I tend to think of the 2012 Olympics as the end of the era now, as loosely defined in Danny Boyle and Frank Cottrell-Boyce’s celebration of all that was good about the UK in the preceding years at the opening ceremony – not least the NHS and Welfare State. But maybe you’re right too.

“I know what you mean about that whole 2012 Olympics – I’ve never felt so uplifted. I was watching it with the whole of my husband’s family in Italy. It was amazing and made me feel really positive. A good point.”

Am I right in thinking Saint Etienne were there when they were levelling the land ahead of the construction of the Olympic Stadium?

“Yeah, we were filming in the Lea Valley. I was only there a couple of days, but Pete was there the whole time, I think. I don’t know if this is public knowledge, but they started filming, and then it was announced. So it was a good job they’d started documenting that site, before it completely and utterly changed.”

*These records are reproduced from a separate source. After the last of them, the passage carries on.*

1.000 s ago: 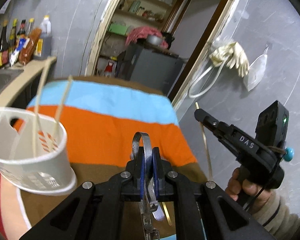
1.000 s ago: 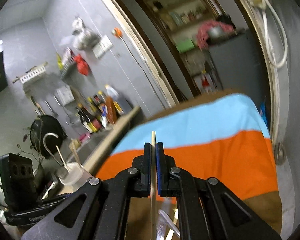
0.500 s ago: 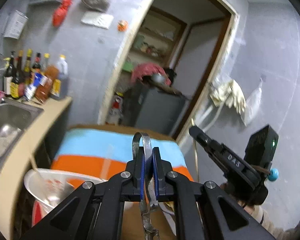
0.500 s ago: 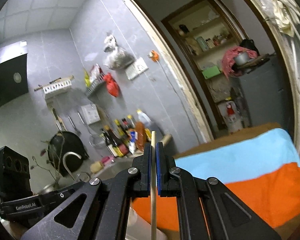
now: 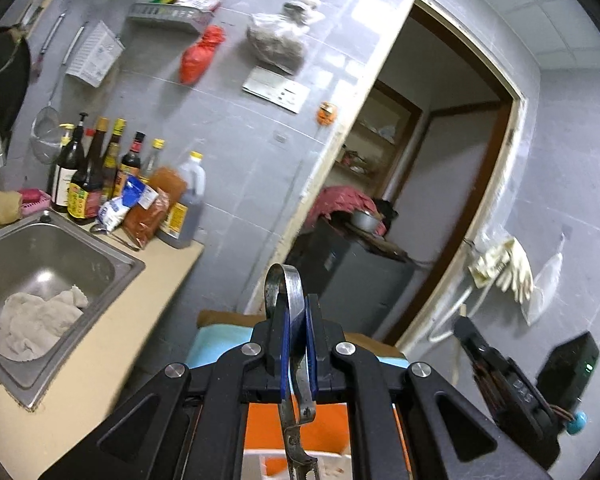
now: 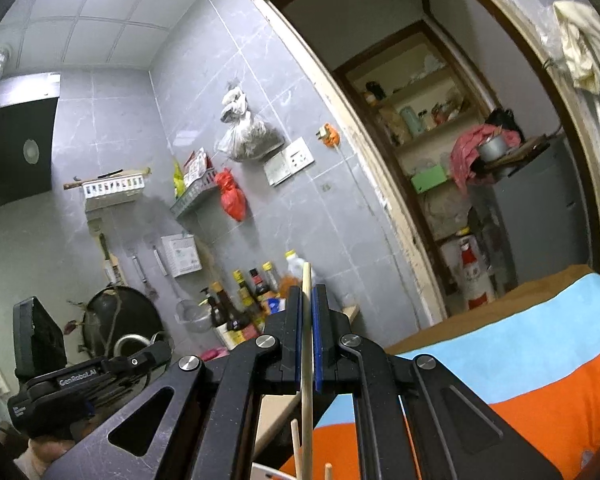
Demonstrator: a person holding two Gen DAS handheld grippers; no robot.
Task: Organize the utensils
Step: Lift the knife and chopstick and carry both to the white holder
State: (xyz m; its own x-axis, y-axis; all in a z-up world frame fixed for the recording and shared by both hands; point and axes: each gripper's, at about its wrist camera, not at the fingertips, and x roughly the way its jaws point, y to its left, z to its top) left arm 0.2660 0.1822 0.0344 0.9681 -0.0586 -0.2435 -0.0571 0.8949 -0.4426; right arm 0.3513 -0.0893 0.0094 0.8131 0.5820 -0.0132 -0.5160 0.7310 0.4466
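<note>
The metal utensil (image 5: 290, 312) runs out of the bottom edge of the left wrist view, so its working end is not visible. The chopstick (image 6: 307, 360) is also cut by the bottom edge. The white holder (image 5: 296, 466) shows only its rim. The labels on the bottles (image 5: 96, 176) are too small to read.

Left tongs (image 5: 296, 320) clamped tight, right tongs (image 6: 308, 312) likewise (both roughly level)
</note>
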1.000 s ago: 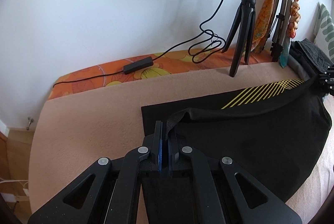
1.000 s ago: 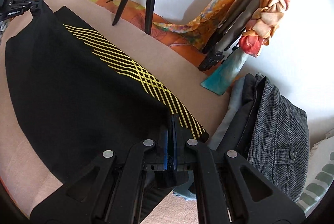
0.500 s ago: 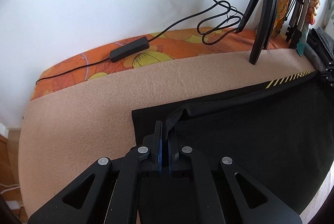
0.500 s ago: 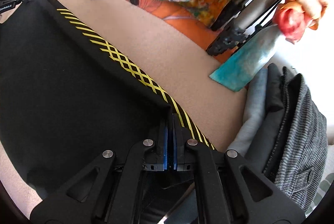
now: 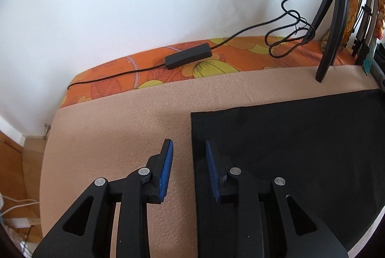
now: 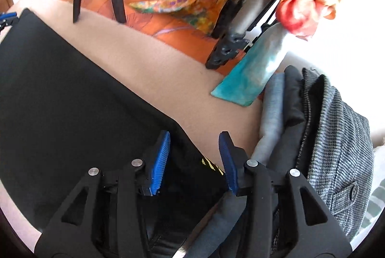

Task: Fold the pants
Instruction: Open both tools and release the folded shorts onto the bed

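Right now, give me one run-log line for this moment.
left gripper: open, over pants edge | right gripper: open, over pants corner | pants: flat on blanket

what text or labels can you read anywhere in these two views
None can be read in either view.
The black pants show no print apart from a sliver of yellow stripe pattern, which is not lettering.
The cable's black box carries no visible label.

a black tripod [image 5: 333,17] and cable adapter [image 5: 187,58] stand near the wall; folded grey clothes [image 6: 332,137] beside a turquoise scarf [image 6: 252,75].
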The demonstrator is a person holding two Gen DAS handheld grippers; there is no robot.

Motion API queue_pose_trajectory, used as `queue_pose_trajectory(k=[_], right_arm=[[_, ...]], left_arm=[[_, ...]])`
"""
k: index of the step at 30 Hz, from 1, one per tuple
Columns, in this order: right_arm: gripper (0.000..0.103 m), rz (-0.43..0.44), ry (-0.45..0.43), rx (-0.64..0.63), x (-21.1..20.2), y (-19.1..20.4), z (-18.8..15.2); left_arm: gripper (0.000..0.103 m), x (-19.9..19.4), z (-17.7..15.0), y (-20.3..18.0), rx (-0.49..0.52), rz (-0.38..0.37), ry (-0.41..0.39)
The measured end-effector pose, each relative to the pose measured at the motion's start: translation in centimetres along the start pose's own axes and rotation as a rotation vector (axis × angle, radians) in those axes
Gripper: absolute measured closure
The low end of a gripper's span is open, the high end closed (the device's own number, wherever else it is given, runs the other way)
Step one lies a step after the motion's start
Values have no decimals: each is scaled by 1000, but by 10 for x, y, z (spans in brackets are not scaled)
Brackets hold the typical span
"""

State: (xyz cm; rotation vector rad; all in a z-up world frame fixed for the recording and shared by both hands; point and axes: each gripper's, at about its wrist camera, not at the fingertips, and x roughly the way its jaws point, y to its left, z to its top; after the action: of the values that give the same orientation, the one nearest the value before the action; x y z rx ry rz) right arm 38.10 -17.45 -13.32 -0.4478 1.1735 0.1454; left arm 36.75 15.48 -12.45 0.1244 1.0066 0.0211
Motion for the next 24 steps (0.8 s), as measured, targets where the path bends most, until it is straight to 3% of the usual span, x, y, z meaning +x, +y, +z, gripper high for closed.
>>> queue_pose_trajectory(k=[6,10,16,24], right_arm=[[44,47,-118,55,-44,-6,-6],[41,141,-207,128,-89,0,-26],[41,291,-308,97,-137,49,-62],[41,378,-310,-106,-139,143,-84]], left_arm=[[68,-46,-13,12,-41,-39,-55],[65,-85,-28,5,-66,-132,-98],[65,-121,-62,-17,-47,-261,-106],[65,-117,-101,-52,62,-368,-22]])
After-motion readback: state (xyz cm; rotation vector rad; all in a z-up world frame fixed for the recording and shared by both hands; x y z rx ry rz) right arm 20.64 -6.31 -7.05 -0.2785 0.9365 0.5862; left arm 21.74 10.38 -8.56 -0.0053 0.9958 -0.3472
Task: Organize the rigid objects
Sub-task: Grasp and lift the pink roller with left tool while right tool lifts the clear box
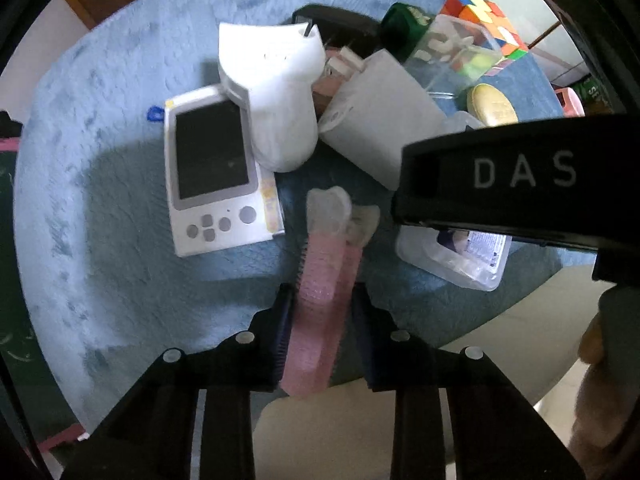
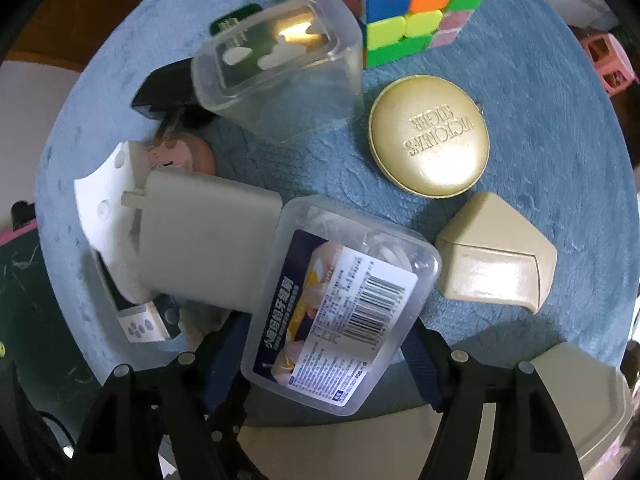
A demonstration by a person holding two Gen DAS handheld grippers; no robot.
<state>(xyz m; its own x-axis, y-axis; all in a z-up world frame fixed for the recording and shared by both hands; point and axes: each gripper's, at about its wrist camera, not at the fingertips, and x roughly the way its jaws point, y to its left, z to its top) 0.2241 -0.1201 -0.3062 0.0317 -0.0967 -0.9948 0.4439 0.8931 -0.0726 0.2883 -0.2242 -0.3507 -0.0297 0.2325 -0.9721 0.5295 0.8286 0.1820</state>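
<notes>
My left gripper [image 1: 320, 320] is shut on a pink tube with a clear cap [image 1: 322, 280], held over the blue round cushion [image 1: 100, 200]. My right gripper [image 2: 324, 344] is shut on a clear plastic box with a barcode label [image 2: 340, 308], just above the cushion's near edge. That box also shows in the left wrist view [image 1: 460, 258], under the black body of the right gripper [image 1: 520, 184]. A white handheld game console [image 1: 212, 176], a white moulded part [image 1: 276, 92] and a grey flat box [image 1: 376, 120] lie ahead of the left gripper.
A colour puzzle cube [image 2: 400, 4], a gold round case [image 2: 430, 136], a clear tub [image 2: 280, 68], a beige angular part [image 2: 496, 256] and a black plug [image 2: 164, 92] lie on the cushion [image 2: 560, 120]. Pale floor shows beyond its near edge.
</notes>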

Idly flicking through Wikipedia, I see you’re down, genre-wise, as an exponent of house, alternative dance, synthpop, indie pop and alternative rock. And that’s just you, not the band. But I guess it’s good that people still struggle to put definitive labels on you.

“Yeah, I’m very proud! I didn’t know that. That’s really interesting. That’s great that I’m not to be pigeon-holed!”

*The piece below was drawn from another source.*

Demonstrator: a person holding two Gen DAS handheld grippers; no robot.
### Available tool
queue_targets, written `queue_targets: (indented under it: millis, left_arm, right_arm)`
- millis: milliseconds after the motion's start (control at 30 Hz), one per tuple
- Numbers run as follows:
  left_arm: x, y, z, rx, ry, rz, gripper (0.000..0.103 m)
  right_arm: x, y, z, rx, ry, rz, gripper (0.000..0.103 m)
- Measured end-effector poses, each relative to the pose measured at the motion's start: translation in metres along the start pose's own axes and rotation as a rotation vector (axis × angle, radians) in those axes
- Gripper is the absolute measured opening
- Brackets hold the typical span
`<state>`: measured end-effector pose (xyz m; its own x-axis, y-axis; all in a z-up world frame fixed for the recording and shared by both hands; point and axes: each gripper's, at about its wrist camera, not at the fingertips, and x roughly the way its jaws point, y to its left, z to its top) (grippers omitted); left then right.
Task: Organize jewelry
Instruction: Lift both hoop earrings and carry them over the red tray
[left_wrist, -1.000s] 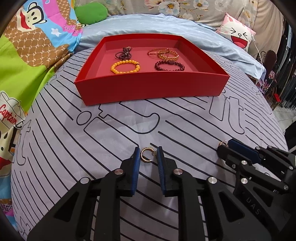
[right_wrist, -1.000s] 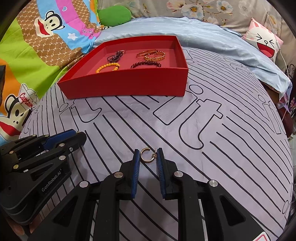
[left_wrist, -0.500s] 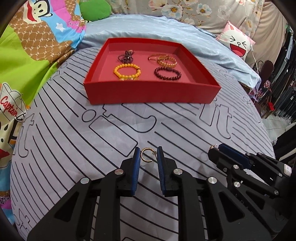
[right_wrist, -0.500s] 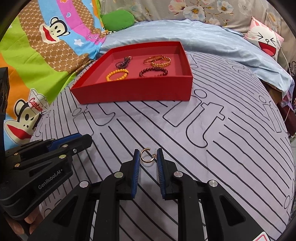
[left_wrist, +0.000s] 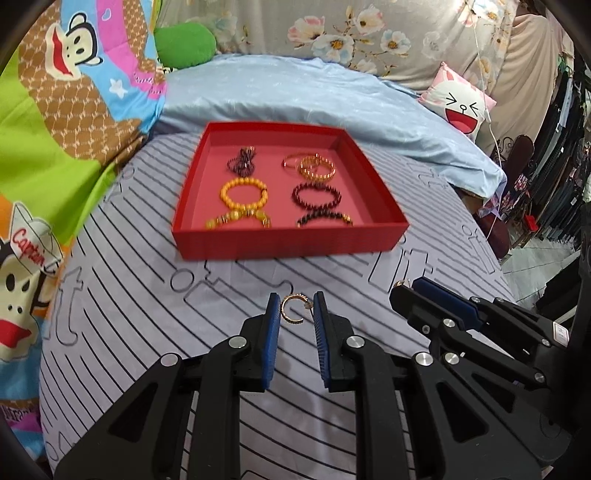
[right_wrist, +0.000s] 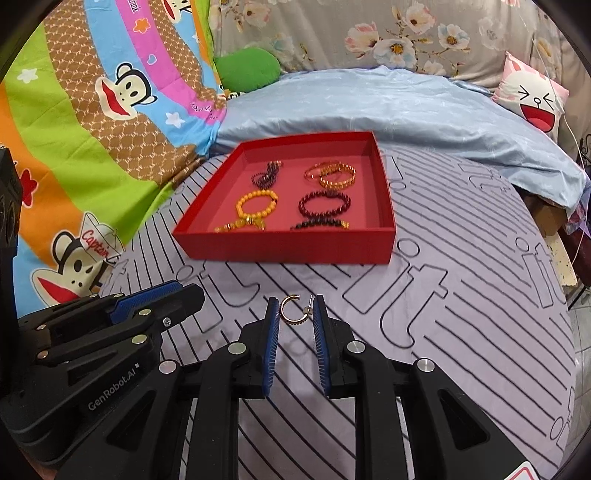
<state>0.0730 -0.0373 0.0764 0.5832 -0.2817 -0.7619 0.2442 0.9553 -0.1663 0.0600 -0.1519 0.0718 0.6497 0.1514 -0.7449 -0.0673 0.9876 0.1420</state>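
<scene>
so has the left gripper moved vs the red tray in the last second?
Yes. In the left wrist view the red tray sits smaller, higher and more centred than before, showing more floor: the left gripper, holding a gold hoop earring, rose and shifted.

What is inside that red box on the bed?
The red box holds bracelets: a yellow beaded one, a dark red beaded one, gold bangles and a dark twisted one. Two more pieces lie nearest; the front wall partly hides them.
</scene>
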Motion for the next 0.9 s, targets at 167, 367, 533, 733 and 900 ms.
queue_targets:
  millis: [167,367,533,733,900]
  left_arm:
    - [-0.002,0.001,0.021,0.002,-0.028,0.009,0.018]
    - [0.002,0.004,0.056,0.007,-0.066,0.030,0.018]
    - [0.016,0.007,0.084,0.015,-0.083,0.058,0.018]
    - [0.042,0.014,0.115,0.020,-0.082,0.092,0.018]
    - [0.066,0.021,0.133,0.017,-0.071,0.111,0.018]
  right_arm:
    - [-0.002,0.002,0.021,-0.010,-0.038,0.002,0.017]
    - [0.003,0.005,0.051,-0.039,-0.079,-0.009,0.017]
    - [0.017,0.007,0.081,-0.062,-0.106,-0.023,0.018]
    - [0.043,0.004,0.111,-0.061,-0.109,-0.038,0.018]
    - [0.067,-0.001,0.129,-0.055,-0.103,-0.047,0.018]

Does it surprise you that this is somehow the 10th Saint Etienne LP, 30-plus years having passed? Because despite what I said before, it seems an age since I first heard ‘Only Love Can Break Your Heart’ and delved deeper.

“It does … and then it seems like yesterday! I was talking to Bob yesterday – we were doing an interview together on Zoom – and because the guy was asking specifically about Foxbase Alpha, at that point – and I think all three of us would agree – we were amazed we’d even made an album, let alone consider making another one … let alone this many!

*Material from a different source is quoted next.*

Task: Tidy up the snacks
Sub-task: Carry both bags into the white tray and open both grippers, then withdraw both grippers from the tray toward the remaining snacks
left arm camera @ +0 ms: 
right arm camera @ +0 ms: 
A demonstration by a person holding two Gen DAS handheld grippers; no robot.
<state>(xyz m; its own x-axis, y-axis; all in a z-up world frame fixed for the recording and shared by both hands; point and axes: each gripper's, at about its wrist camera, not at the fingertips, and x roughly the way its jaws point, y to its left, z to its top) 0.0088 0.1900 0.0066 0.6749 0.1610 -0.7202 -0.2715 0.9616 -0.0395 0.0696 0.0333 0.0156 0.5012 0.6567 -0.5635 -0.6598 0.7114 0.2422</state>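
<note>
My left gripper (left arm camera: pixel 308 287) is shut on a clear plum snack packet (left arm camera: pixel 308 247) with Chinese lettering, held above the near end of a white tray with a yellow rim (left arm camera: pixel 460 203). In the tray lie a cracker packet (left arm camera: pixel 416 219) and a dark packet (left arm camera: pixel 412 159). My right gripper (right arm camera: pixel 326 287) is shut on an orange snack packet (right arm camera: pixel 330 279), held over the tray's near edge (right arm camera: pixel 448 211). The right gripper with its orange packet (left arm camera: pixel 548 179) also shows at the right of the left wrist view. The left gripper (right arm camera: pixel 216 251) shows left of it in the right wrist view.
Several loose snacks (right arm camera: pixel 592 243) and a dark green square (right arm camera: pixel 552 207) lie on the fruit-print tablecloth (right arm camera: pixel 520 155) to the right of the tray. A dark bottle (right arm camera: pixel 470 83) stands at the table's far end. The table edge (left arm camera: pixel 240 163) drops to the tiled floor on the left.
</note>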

“I think before an album’s out, we don’t really know if we’re going to make another one, ever, to be honest.”

I suppose that keeps you on your toes.

“Yeah, and I think that’s probably got a lot to do with us not having been on a major label … or at least always through an indie. We’ve never been locked into five albums or something ridiculous like that!”

How aware were you of ‘Only Love Can Break Your Heart’ when it came out? Did you hear that before you were involved?

“Yes, I did. I was a big fan of the record, and the reason I ended up meeting Bob and Pete was through … I grew up in Windsor, and was good friends with a lot of people there, and can’t remember who it was who first played that to me, it may have been my friend, Jonny Male, but Bob was going out with a girl from Windsor who I knew, called Celina …”

Was that Celina Nash, who’s on the debut LP’s cover?

“That’s right, and I heard the record and really liked it, and Bob and Pete were looking for someone to sing ‘Nothing Can Stop Us’. That was it, really. That’s all they were looking for. What they wanted was a different singer for different records, so she put them in touch with me.”

Like Erasure, the original premise for Vince Clarke was to have different vocalists. Which is possibly the first time anyone’s compared you to Andy Bell, another singer who came in to do a job and stuck around, to great effect.

“Ha! Yeah. My theory is that touring would become a logistical nightmare – you’d need one bus for all the singers, and another for the rest!”

It’ll be 30 years and six days between the release of Foxbase Alpha and the new record. And seeing as you mentioned ‘Nothing Can Stop Us’, Bob sees that as the first song him and Pete wrote with lyrics, and reckons – according to a piece he wrote for Robin Turner’s book celebrating Heavenly Recordings 30th anniversary, …Believe in Miracles, they ‘got very lucky in the studio’. Was that a special moment, hearing that track back in the studio for the first time?

“Yeah, absolutely. It was amazing. I was surprised, and I think they were! Like you say, they hadn’t really written anything before. But I think that was a confidence thing – they just didn’t know they could write, but once they started they were on a roll.”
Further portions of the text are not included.